▸ **Collected material**
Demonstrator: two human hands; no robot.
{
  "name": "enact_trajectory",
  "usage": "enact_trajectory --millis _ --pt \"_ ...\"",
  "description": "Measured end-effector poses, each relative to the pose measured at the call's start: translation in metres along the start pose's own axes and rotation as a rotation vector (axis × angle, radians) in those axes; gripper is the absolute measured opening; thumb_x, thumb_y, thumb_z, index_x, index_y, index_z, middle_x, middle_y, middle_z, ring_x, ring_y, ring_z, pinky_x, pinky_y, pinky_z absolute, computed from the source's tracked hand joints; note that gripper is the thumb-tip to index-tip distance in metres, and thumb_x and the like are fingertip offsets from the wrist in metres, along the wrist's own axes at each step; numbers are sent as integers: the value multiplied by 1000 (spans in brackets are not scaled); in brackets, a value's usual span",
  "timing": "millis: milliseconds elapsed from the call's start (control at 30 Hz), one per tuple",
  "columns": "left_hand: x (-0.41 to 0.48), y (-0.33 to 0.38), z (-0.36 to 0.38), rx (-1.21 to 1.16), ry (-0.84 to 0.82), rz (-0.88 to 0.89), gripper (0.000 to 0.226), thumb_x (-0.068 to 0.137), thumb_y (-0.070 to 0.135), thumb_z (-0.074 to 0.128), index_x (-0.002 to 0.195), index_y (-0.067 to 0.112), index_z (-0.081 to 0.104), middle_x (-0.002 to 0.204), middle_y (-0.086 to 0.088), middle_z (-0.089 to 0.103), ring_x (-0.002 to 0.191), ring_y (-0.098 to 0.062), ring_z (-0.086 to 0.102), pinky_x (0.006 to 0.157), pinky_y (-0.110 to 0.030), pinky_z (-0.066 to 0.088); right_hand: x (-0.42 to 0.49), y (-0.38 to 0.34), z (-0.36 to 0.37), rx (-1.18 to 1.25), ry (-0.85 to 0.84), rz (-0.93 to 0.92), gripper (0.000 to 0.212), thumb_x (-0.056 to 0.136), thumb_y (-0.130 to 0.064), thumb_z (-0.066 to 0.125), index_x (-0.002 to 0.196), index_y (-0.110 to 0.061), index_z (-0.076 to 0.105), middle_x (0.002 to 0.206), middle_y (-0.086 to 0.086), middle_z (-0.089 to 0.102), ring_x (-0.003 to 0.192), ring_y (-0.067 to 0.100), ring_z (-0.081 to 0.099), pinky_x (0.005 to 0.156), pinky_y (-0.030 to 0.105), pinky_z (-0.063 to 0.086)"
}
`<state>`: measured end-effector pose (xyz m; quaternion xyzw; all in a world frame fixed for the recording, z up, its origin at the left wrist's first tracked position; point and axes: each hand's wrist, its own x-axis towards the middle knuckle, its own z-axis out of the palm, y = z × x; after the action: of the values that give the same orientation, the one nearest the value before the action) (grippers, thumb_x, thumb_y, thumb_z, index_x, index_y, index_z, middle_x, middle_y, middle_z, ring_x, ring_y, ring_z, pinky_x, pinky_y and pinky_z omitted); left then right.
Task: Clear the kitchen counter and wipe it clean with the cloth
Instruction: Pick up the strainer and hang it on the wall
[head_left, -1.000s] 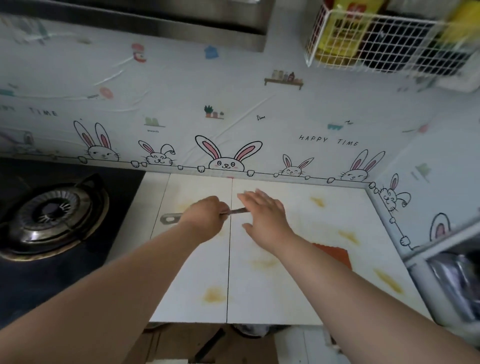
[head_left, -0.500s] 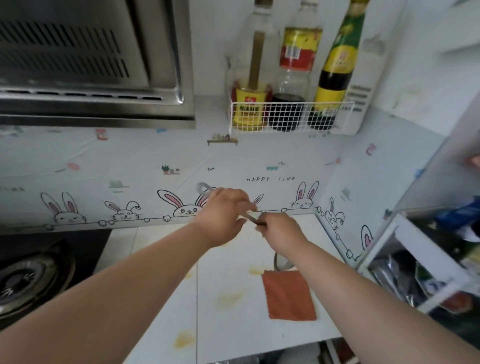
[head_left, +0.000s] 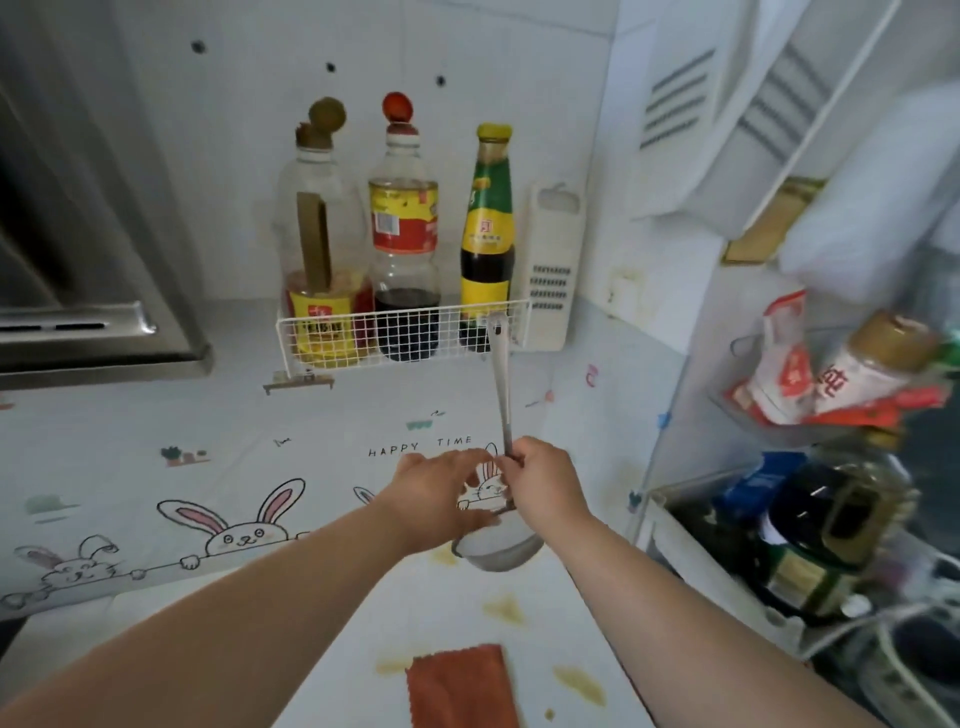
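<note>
In the head view, the right hand (head_left: 545, 486) is pinching the slim handle of a long stainless-steel ladle (head_left: 503, 395) between thumb and curled fingers, holding it upright above the far right part of the white tiled bench (head_left: 363, 639). The ladle's round bowl is hanging just below that hand, over the bench, while the top of its handle is reaching up in front of the right end of a white wire basket (head_left: 332, 332) fixed to the wall. The left hand (head_left: 434, 493) is hovering just beside the right one, fingers loosely spread and slightly cupped around the lower part of the ladle; whether it is actually touching the metal is not clear. A rust-orange square cloth (head_left: 460, 688) is lying flat on the bench near its front edge, well apart from both hands, with yellowish stains (head_left: 579, 683) showing on the tiles beside it and further back. Three sauce bottles are standing in the wire basket: a clear one with a yellow label (head_left: 317, 260), a clear one with a red-and-yellow label and dark liquid (head_left: 404, 244), and a dark one with a green-and-yellow label (head_left: 487, 234). A white plastic grater (head_left: 551, 270) is hanging on the wall just beside the basket. A rabbit-printed splash sheet (head_left: 234, 525) is covering the wall behind the bench, and a cluttered shelf rack (head_left: 670, 519) is standing at the bench's right edge.
</note>
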<state>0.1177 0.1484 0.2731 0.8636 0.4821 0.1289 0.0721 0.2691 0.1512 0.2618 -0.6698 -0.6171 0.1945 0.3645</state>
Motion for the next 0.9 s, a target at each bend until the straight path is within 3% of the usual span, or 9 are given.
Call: enact_trajectory --millis 200,367,467,567,767,900 --pt "55 25 7 -199 -57 -38 46 87 29 60 131 27 47 112 5 66 99 -15 62 90 -29 46 44 12 -35 -47 98 30 25 93 -25 52 74 -9 54 78 7 65 78 30 63 69 36 52" --pt "95 37 7 -311 -9 -92 32 84 22 61 115 24 60 101 2 64 92 -16 59 78 -25 47 85 16 -59 71 145 47 22 96 -24 45 83 -10 54 84 8 64 91 31 65 79 47 55" --pt "113 40 4 -410 28 -125 28 84 22 63 112 24 59 96 3 62 85 -15 58 65 -18 43 111 7 -84 41 208 2 21 99 -22 40 90 -8 52 93 12 63 92 30 60 72 36 47" --pt "133 45 -3 -458 80 -136 35 83 23 64 117 24 55 103 3 62 97 -16 60 80 -25 47 138 -5 -105 -23 242 -48 25 100 -21 40 103 -2 56 105 17 62 82 25 51 68 29 35" --pt "164 49 -17 -541 180 -156 41 81 21 66 120 23 53 109 1 62 103 -17 58 93 -36 48 186 -26 -123 -105 276 -106 27 100 -17 42 108 3 56 113 23 62 106 38 57 72 30 35" --pt "171 48 -18 -623 266 -160 41 82 15 65 121 22 53 113 3 61 106 -12 57 91 -28 45 205 -35 -128 -155 284 -126 24 100 -16 42 106 2 57 112 22 63 104 37 58 71 30 38"
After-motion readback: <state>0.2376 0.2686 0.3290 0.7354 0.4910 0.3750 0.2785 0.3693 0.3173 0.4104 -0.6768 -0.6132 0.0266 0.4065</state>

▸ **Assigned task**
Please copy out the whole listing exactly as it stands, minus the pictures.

▸ **Problem solution**
Demonstrator: two human hands; no robot.
{
  "name": "enact_trajectory",
  "usage": "enact_trajectory --millis _ --pt \"_ ...\"",
  "description": "Measured end-effector poses, each relative to the pose measured at the call's start: translation in metres along the start pose's own axes and rotation as a rotation vector (axis × angle, radians) in those axes; gripper is the absolute measured opening; thumb_x, thumb_y, thumb_z, index_x, index_y, index_z, middle_x, middle_y, middle_z, ring_x, ring_y, ring_z, pinky_x, pinky_y, pinky_z absolute, computed from the source's tracked hand joints; note that gripper is the thumb-tip to index-tip distance in metres, and thumb_x and the like are fingertip offsets from the wrist in metres, along the wrist's own axes at each step; numbers are sent as integers: the value multiplied by 1000 (spans in brackets are not scaled); in brackets, a value's usual span",
  "timing": "millis: milliseconds elapsed from the call's start (control at 30 Hz), one per tuple",
  "columns": "left_hand: x (-0.41 to 0.48), y (-0.33 to 0.38), z (-0.36 to 0.38), rx (-1.21 to 1.16), ry (-0.84 to 0.82), rz (-0.88 to 0.89), gripper (0.000 to 0.226), thumb_x (-0.068 to 0.137), thumb_y (-0.070 to 0.135), thumb_z (-0.074 to 0.128), index_x (-0.002 to 0.195), index_y (-0.067 to 0.112), index_z (-0.081 to 0.104), middle_x (-0.002 to 0.204), middle_y (-0.086 to 0.088), middle_z (-0.089 to 0.103), ring_x (-0.002 to 0.191), ring_y (-0.098 to 0.062), ring_z (-0.086 to 0.102), pinky_x (0.006 to 0.157), pinky_y (-0.110 to 0.030), pinky_z (-0.066 to 0.088); right_hand: x (-0.42 to 0.49), y (-0.38 to 0.34), z (-0.36 to 0.37), rx (-1.18 to 1.25), ry (-0.85 to 0.84), rz (-0.93 to 0.92), gripper (0.000 to 0.212), thumb_x (-0.056 to 0.136), thumb_y (-0.130 to 0.064), thumb_z (-0.066 to 0.125), index_x (-0.002 to 0.196), index_y (-0.110 to 0.061), index_z (-0.076 to 0.105), middle_x (0.002 to 0.206), middle_y (-0.086 to 0.086), middle_z (-0.089 to 0.102), ring_x (-0.003 to 0.192), ring_y (-0.067 to 0.100), ring_z (-0.081 to 0.099), pinky_x (0.005 to 0.156), pinky_y (-0.030 to 0.105), pinky_z (-0.063 to 0.086)"
}
`<state>`: measured end-effector pose (xyz m; quaternion xyzw; all in a world frame fixed for the recording, z up, its origin at the left wrist's first tracked position; point and axes: each hand's wrist, its own x-axis towards the middle knuckle, its own z-axis out of the palm, y = z × x; after the action: of the values that give the same orientation, the one nearest the value before the action) (grippers, thumb_x, thumb_y, thumb_z, index_x, index_y, index_z, middle_x, middle_y, middle_z, ring_x, ring_y, ring_z, pinky_x, pinky_y and pinky_z omitted); left then right.
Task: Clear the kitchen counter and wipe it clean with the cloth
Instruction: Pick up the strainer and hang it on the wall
[head_left, -1.000s] 
[head_left, -0.500s] 
[head_left, +0.000s] 
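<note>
In the head view, the right hand (head_left: 545, 486) is pinching the slim handle of a long stainless-steel ladle (head_left: 503, 395) between thumb and curled fingers, holding it upright above the far right part of the white tiled bench (head_left: 363, 639). The ladle's round bowl is hanging just below that hand, over the bench, while the top of its handle is reaching up in front of the right end of a white wire basket (head_left: 332, 332) fixed to the wall. The left hand (head_left: 434, 493) is hovering just beside the right one, fingers loosely spread and slightly cupped around the lower part of the ladle; whether it is actually touching the metal is not clear. A rust-orange square cloth (head_left: 460, 688) is lying flat on the bench near its front edge, well apart from both hands, with yellowish stains (head_left: 579, 683) showing on the tiles beside it and further back. Three sauce bottles are standing in the wire basket: a clear one with a yellow label (head_left: 317, 260), a clear one with a red-and-yellow label and dark liquid (head_left: 404, 244), and a dark one with a green-and-yellow label (head_left: 487, 234). A white plastic grater (head_left: 551, 270) is hanging on the wall just beside the basket. A rabbit-printed splash sheet (head_left: 234, 525) is covering the wall behind the bench, and a cluttered shelf rack (head_left: 670, 519) is standing at the bench's right edge.
</note>
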<state>0.1177 0.1484 0.2731 0.8636 0.4821 0.1289 0.0721 0.2691 0.1512 0.2618 -0.6698 -0.6171 0.1945 0.3645</state>
Motion for the next 0.9 s, a target at each bend until the straight path is within 3% of the usual span, or 9 are given.
Call: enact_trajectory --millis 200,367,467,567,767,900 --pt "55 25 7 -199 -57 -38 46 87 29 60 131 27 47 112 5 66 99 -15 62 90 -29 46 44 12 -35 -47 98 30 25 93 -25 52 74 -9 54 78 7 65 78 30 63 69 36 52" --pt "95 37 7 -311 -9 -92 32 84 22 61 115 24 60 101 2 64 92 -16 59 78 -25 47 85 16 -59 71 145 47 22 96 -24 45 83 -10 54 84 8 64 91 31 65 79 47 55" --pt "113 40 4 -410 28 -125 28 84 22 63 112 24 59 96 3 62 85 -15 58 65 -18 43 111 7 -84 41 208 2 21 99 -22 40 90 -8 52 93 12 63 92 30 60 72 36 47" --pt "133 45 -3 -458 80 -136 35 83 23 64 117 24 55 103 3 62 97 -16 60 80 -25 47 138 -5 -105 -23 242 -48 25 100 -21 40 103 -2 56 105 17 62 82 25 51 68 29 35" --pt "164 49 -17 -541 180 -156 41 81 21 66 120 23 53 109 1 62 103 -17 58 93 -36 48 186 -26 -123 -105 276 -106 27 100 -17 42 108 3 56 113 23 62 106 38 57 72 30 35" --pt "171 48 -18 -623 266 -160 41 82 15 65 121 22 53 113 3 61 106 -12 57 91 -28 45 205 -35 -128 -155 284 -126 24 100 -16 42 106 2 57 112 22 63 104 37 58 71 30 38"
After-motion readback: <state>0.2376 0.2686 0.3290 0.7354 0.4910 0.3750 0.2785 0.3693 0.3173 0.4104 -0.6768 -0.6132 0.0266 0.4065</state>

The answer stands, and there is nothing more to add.